So many interesting posts, shame I didn't read all of them. However, I would like to make some contributions to this discussion:
What are the differences between WD Red, WD Green and WD AV drives?
WD Red has TLER enabled, WD Green has TLER disabled and cannot be enabled. WD AV are special 'Audio/Video' drives that are TLER=0 meaning they make no attempt to recover weak sectors at all. This is to prevent lost frames because the harddrive would not be able to keep up with the datarate if it spends much time on recovery.
WD Red has some different specifications than WD Green, including the mention that Reds would be suitable for 24/7 operation. From what I have been able to gather from similar situations in the past, the only difference is probably only the firmware and added warranty and not any physical difference. Only the special 'RE' drives are physically different.
There is some confusion about this, since the WD Green is listed as higher power consumption than the WD Red.
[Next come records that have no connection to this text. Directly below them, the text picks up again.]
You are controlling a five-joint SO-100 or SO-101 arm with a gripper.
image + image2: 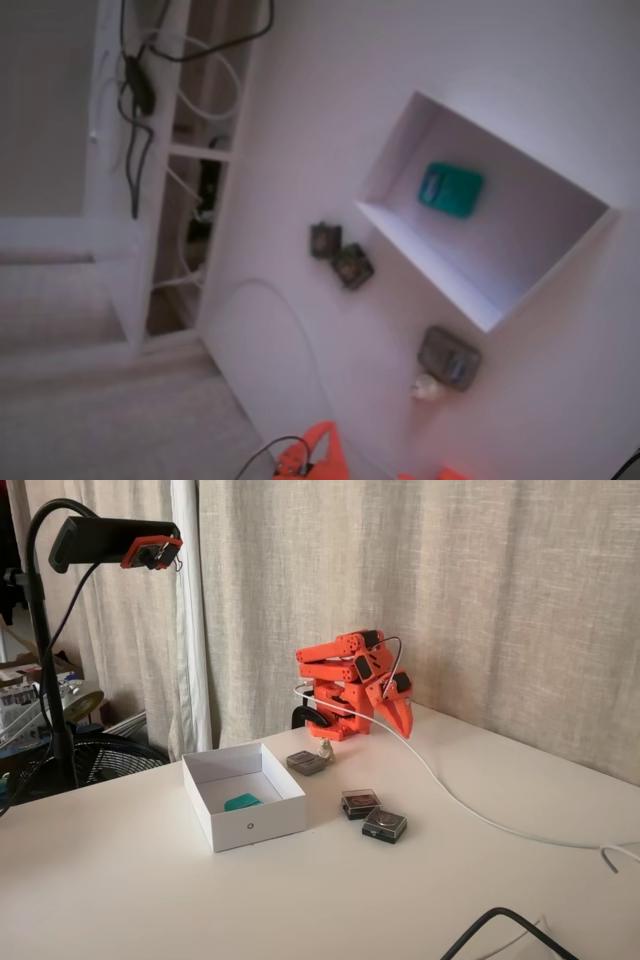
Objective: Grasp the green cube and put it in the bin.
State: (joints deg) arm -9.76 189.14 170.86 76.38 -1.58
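Note:
The green cube [451, 189] lies inside the bin [560, 262], near its far wall in a fixed view; in the other fixed view only its teal top [243, 802] shows over the bin's white front wall [250, 823]. The orange arm is folded back over its base behind the bin. Its gripper [403, 723] points down and to the right, well away from the cube, fingers together and holding nothing. Only orange bits of the arm [318, 452] show at the bottom edge of the top-down fixed view.
Two small dark gadgets [372, 814] sit on the white table right of the bin, also seen in the top-down fixed view [341, 254]. A grey-brown rounded block [306, 762] lies by the arm's base. A white cable [470, 800] runs across the table. A camera stand [45, 640] rises at left.

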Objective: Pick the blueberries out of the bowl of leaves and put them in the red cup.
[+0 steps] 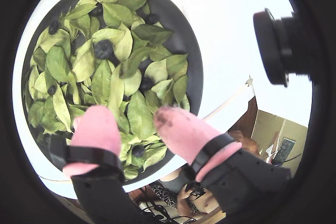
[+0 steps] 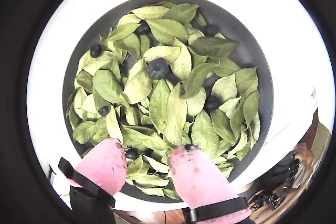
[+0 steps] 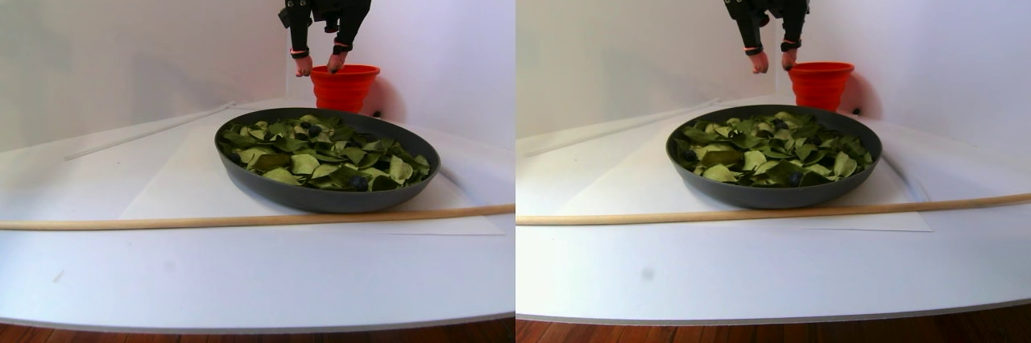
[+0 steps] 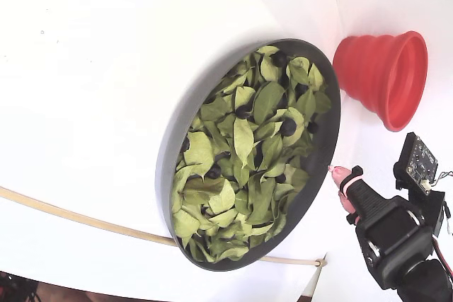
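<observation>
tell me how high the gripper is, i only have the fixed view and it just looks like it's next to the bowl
Observer: In the stereo pair view the gripper hangs well above the bowl, fingertips about level with the rim of the red cup.
Operator: is it holding a berry
Observer: No. In both wrist views the pink fingers stand apart with only leaves showing between them.
Operator: any berry easy to get
Observer: One large blueberry lies fully exposed on top of the leaves, ahead of the fingers toward the cup side.
Operator: anything closer
Observer: A smaller berry sits right beside one fingertip in a wrist view, half tucked among leaves.
</observation>
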`<control>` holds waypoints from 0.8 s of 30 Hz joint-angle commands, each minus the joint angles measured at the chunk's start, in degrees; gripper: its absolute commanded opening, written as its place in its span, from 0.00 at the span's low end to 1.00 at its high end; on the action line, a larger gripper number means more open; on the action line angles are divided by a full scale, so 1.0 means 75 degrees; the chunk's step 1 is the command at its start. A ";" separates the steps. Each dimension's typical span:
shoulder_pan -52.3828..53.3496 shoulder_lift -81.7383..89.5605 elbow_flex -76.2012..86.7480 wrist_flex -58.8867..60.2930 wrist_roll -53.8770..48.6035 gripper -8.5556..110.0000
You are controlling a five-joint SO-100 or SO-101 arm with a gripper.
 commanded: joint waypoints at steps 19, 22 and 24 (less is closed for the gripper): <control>-0.0094 -0.1148 -0.0891 -0.1266 -0.0234 0.21; -0.0129 -0.1313 -0.0973 -0.1359 -0.0258 0.21; -0.0141 -0.1453 -0.1008 -0.1500 -0.0270 0.21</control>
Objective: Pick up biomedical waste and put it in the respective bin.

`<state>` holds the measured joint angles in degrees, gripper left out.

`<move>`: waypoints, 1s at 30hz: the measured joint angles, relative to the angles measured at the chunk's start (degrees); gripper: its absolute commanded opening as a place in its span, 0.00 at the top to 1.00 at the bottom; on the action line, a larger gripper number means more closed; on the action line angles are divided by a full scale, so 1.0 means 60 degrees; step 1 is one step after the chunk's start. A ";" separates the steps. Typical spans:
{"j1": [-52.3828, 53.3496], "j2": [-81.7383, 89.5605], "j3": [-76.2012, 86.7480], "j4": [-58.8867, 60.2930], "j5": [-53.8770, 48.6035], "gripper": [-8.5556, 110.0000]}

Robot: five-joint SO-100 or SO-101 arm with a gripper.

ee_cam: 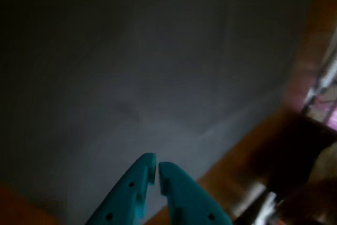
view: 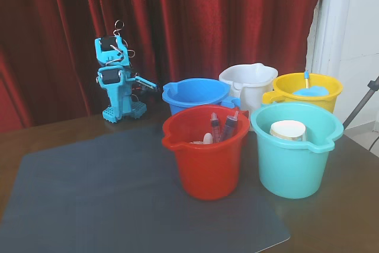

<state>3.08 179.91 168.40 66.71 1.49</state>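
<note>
Grey mat (view: pixel 118 194): bare in front; nothing left here to pick.
Red plastic bucket (view: pixel 205 158): holds syringes; not the target.
Teal plastic bucket with flared rim (view: pixel 296 158): small white-rimmed paper cup (view: pixel 288 130) sits inside, upright.
End effector (ee_cam: pixel 157 168): fingers pressed together, empty, over mat.
Blue arm (view: pixel 118 81): folded at desk rear.
Step judged: deposit done; best to park clear of buckets.

We find no text, label, brand, number or sign that can be read in either view. The paper cup (view: pixel 288 130) in the teal bucket (view: pixel 294 158) shows only its white rim in the fixed view; any print on its side is hidden. The wrist view is too dark and blurred to show any writing.
</note>
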 measured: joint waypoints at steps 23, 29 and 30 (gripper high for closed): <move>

But already mentioned in this thread, this is due to there being two versions of the WD Green one with conservative 750GB platters and a modern 1000GB platter version. The latter should be equal to WD Red. 1000GB platters are used in the most modern generation of harddrives today. The fewer platters, the better. It will be faster due to increased data density (sectors per track), power consumption will drop, height and weight may be less, less mechanical components such as heads and the platter itself. All this probably also translates to increased reliability, due to the general rule that lesser mechanical components equals lesser probability of failure.
TLER, what is it, what is not?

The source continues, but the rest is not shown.